Это были самые трагические годы в его жизни: идеализирующий натурализм, настойчиво утверждавшийся в советском искусстве уже с начала 1930-х годов, имеющий официальную поддержку, всячески поощряемый и упорно насаждаемый, ему был органически чужд. Его искусство оказывалось не ко времени и не ко двору. Чудовищные условия жизни и прогрессирующая болезнь усугубляли ситуацию.
В своих пейзажах 1930-х годов, сохраняя живое ощущение тонко пережитых натурных мотивов, работал мягкими градациями цвета. Их высветленная зеленоватая и голубовато-серебристая гамма напоминает живопись коренных мастеров саратовской школы. Даже написанные вдали от саратовской природы, они лежат в русле местной живописной традиции: ее закваска оказалась для Егорова-пейзажиста определяющей. Но появляется в них меланхолическая отрешенность и какое-то безотчетно-тревожное чувство, вызванные, очевидно, обострением болезни художника, предчувствием скорой смерти. В октябре 1941 года, когда Москва стала прифронтовым городом, семья художника была эвакуирована в родной Саратов. Сам он был к этому времени уже в безнадежном состоянии. И в феврале 1942-го Евгений Егоров скончался.

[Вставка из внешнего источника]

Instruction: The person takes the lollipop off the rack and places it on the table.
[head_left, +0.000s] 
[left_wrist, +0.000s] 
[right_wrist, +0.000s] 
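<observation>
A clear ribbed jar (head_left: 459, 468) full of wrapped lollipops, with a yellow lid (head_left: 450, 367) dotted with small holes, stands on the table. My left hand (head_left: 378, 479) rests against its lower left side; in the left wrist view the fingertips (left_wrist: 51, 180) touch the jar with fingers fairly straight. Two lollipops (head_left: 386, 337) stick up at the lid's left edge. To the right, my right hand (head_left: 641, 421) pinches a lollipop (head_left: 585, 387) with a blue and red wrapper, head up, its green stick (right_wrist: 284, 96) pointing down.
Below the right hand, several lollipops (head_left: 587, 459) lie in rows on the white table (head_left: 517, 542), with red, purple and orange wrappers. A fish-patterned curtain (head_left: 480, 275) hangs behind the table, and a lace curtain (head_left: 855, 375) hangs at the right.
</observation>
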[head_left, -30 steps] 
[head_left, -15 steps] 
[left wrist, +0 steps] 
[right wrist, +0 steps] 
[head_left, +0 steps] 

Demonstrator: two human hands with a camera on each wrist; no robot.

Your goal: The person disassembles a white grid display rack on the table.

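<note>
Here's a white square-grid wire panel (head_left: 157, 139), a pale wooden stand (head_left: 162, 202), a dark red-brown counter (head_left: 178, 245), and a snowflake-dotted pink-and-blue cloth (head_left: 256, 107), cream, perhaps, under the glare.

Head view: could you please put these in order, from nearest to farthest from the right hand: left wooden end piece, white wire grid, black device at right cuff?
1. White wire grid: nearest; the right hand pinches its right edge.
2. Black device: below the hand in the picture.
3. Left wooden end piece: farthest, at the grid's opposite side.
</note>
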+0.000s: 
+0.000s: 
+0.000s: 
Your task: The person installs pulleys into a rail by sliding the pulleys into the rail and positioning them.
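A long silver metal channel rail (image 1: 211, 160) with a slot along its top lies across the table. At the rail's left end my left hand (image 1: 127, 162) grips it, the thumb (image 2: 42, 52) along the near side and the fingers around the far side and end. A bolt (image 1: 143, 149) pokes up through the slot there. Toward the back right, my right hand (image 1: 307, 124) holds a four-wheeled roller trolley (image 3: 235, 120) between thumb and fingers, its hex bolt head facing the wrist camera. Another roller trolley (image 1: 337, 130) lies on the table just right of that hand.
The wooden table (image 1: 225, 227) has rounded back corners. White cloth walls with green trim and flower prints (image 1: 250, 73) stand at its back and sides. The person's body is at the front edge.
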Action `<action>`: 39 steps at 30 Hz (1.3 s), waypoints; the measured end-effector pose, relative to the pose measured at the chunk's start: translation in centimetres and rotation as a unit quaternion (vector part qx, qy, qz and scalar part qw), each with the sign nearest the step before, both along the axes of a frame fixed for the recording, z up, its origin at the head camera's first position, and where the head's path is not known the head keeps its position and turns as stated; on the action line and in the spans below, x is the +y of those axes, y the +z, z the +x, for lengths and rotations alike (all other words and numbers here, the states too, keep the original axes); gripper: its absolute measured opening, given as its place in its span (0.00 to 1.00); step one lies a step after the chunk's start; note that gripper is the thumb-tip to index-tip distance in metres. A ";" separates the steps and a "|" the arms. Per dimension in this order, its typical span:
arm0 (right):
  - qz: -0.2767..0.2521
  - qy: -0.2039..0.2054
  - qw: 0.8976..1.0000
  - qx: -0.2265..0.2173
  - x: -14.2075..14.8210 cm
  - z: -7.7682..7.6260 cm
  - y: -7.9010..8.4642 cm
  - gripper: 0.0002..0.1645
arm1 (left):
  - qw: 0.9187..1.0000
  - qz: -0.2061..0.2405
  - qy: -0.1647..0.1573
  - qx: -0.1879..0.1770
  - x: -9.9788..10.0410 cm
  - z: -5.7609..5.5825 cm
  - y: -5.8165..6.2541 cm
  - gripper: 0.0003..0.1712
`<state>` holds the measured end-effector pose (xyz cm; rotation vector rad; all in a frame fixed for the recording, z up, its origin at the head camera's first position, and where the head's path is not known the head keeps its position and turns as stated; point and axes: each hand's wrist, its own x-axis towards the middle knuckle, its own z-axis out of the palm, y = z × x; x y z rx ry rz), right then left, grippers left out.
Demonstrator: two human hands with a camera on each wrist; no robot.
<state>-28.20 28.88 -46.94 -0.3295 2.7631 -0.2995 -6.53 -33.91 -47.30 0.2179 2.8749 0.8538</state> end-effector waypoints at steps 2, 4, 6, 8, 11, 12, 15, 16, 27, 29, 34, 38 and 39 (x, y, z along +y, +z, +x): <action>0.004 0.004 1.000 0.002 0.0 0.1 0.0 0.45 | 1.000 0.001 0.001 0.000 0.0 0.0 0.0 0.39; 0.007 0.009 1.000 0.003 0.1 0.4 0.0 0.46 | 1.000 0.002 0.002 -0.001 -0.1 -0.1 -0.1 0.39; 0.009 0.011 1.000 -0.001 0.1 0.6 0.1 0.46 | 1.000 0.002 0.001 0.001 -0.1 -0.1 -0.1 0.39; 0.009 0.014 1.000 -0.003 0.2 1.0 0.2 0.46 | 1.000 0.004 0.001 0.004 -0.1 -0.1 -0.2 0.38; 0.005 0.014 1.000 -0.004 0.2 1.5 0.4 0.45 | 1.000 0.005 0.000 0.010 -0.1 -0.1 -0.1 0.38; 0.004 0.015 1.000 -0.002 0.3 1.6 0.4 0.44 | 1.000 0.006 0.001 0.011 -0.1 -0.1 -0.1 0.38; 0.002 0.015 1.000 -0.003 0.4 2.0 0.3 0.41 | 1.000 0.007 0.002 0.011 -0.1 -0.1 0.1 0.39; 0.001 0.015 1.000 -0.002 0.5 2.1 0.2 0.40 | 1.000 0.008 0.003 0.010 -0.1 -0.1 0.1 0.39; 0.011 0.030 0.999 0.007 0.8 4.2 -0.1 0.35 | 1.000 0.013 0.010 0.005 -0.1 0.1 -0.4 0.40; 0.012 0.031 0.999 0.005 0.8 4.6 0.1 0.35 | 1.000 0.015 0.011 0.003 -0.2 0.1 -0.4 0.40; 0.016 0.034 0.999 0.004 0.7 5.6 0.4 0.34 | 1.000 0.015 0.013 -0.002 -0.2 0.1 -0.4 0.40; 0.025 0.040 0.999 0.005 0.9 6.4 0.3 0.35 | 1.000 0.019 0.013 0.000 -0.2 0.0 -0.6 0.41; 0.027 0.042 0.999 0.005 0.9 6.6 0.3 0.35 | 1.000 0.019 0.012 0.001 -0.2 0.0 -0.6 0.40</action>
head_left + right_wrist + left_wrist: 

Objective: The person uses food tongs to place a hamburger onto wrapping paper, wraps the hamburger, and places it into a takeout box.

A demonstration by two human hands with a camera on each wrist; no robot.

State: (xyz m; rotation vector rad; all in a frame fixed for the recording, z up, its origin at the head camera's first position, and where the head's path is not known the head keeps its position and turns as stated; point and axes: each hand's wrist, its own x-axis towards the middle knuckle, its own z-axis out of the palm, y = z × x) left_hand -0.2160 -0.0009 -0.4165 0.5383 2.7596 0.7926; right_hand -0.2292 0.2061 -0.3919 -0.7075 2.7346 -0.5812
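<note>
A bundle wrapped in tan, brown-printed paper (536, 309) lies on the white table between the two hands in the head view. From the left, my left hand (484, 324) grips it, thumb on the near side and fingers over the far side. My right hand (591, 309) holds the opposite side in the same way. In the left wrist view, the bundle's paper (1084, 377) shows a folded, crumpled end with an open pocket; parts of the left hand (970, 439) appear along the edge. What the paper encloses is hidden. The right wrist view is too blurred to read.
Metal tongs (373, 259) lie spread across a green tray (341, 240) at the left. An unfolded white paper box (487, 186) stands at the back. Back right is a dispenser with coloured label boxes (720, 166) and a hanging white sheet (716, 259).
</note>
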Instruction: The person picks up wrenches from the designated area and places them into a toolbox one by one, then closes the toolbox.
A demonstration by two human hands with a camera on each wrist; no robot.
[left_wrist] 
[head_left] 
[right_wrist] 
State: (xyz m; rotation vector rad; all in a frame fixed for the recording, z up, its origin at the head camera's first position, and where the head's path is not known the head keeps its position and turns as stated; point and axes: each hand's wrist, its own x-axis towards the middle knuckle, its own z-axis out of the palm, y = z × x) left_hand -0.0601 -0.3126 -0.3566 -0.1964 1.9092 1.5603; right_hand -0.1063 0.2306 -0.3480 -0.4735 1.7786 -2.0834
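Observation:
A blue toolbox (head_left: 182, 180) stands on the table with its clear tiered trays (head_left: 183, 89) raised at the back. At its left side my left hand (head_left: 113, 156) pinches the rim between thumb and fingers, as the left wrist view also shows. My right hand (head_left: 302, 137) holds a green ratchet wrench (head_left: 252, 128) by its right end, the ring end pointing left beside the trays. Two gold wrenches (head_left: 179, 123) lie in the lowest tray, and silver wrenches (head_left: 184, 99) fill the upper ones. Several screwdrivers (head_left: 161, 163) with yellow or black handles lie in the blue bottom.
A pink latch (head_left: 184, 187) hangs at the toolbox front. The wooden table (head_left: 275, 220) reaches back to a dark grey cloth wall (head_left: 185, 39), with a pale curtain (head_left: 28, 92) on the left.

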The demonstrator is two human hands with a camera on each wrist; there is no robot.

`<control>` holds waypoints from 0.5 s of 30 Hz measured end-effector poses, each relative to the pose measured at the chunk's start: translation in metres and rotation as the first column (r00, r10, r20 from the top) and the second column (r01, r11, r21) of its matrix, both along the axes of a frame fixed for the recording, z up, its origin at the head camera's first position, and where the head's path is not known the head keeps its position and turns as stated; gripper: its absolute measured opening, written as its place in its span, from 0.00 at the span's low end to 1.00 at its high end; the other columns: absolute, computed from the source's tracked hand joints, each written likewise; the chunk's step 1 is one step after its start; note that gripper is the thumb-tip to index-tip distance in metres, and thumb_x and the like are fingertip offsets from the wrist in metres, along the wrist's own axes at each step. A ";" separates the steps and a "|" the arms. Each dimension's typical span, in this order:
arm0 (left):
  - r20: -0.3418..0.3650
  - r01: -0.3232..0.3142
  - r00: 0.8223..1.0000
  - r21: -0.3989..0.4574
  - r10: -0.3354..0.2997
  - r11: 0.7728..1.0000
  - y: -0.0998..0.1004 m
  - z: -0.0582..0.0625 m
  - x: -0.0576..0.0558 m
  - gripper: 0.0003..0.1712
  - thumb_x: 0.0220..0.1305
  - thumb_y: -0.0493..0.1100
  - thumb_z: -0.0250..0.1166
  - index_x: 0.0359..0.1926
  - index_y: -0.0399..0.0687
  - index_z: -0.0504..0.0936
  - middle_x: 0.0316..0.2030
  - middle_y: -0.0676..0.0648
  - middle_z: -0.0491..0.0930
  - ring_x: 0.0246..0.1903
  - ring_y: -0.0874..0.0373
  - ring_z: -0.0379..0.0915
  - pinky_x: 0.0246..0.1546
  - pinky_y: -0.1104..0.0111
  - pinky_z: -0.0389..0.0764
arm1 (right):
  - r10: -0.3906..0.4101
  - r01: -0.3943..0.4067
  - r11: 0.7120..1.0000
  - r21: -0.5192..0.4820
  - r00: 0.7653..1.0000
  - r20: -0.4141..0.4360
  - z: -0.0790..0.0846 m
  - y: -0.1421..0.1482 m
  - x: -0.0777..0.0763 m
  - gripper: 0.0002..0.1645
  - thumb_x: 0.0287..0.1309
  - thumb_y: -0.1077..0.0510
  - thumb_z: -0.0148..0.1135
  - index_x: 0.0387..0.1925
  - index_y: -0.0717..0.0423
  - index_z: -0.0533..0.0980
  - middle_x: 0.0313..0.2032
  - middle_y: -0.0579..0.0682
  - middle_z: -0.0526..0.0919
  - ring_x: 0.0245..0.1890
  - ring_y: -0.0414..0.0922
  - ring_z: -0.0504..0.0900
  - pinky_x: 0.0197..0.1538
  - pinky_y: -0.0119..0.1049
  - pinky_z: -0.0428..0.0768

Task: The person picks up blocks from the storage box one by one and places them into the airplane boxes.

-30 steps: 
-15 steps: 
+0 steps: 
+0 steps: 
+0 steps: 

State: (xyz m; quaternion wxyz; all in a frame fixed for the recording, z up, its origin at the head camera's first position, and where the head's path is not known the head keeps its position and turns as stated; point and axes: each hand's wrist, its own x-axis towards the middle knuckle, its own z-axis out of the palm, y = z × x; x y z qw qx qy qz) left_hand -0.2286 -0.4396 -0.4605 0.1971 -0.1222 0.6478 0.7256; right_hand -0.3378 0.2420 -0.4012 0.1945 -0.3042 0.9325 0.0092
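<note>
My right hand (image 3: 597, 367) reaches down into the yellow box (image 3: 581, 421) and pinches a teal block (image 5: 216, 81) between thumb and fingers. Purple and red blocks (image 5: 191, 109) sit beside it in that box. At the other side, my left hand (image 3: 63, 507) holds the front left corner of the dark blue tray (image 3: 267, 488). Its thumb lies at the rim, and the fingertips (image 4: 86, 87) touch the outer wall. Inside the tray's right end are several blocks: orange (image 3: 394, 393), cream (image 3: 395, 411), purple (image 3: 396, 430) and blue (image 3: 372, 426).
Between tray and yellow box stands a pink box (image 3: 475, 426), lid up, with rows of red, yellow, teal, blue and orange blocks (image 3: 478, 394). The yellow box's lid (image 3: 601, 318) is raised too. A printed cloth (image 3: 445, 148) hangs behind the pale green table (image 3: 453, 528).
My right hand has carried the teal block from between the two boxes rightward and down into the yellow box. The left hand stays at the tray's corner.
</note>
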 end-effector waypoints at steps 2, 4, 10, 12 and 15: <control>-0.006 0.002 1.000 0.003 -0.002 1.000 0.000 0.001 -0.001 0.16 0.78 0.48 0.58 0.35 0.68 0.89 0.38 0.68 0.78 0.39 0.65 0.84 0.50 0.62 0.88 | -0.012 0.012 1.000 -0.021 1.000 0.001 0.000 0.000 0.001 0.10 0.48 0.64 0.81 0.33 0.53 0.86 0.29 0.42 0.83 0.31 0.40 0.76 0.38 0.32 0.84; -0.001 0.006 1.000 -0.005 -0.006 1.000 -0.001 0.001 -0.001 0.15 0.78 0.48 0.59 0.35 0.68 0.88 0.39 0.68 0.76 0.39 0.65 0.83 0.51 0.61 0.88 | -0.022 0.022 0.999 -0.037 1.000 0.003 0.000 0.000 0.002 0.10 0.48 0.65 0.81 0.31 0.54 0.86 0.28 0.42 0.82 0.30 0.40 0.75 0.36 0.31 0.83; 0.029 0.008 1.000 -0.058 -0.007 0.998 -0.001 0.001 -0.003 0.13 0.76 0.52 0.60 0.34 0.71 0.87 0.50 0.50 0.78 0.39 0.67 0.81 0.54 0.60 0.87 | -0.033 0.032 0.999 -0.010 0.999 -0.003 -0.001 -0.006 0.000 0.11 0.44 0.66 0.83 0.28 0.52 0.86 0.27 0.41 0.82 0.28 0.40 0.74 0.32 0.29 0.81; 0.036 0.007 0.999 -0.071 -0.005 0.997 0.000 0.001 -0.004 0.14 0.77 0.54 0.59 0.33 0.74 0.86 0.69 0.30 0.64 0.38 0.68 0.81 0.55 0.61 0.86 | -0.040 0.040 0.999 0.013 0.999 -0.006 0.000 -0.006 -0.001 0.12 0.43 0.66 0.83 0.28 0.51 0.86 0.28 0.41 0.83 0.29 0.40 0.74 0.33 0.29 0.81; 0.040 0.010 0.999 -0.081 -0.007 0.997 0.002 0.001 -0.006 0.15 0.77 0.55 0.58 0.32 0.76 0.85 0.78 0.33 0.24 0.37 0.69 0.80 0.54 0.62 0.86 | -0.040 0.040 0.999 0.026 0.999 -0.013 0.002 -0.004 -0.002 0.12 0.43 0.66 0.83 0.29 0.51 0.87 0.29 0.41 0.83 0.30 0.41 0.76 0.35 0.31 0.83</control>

Сейчас кажется странным неизбежное полузабвение столь талантливого живописца и графика, невольно оставшегося в силу трагически осложнившейся судьбы во втором эшелоне отечественного искусства. Его творческий потенциал обещал большее, но жизнь распорядилась по-своему.
Уже в 1920-е годы Е.В. Егоров был активным участником не только саратовских экспозиций, но и самых престижных московских и ленинградских выставок. Его полотна и графические листы, хотя и бегло, но с неизменной симпатией упоминала как саратовская, так и столичная критика. Многие его произведения были утрачены в годы войны, но сохранившиеся оказались в различных музеях и частных коллекциях. В 1970–2000-е годы прошли небольшие персональные выставки работ Евгения Егорова, появились краткие публикации, посвященные именно его творчеству. И все же настоящее исследование художественного наследия Евгения Егорова, думается, еще впереди. Осмысление реального вклада таких художников в отечественное искусство помогает понять действительную направленность и характер художественного процесса эпохи, судить о которых только по творчеству самых выдающихся мастеров было бы слишком опрометчиво.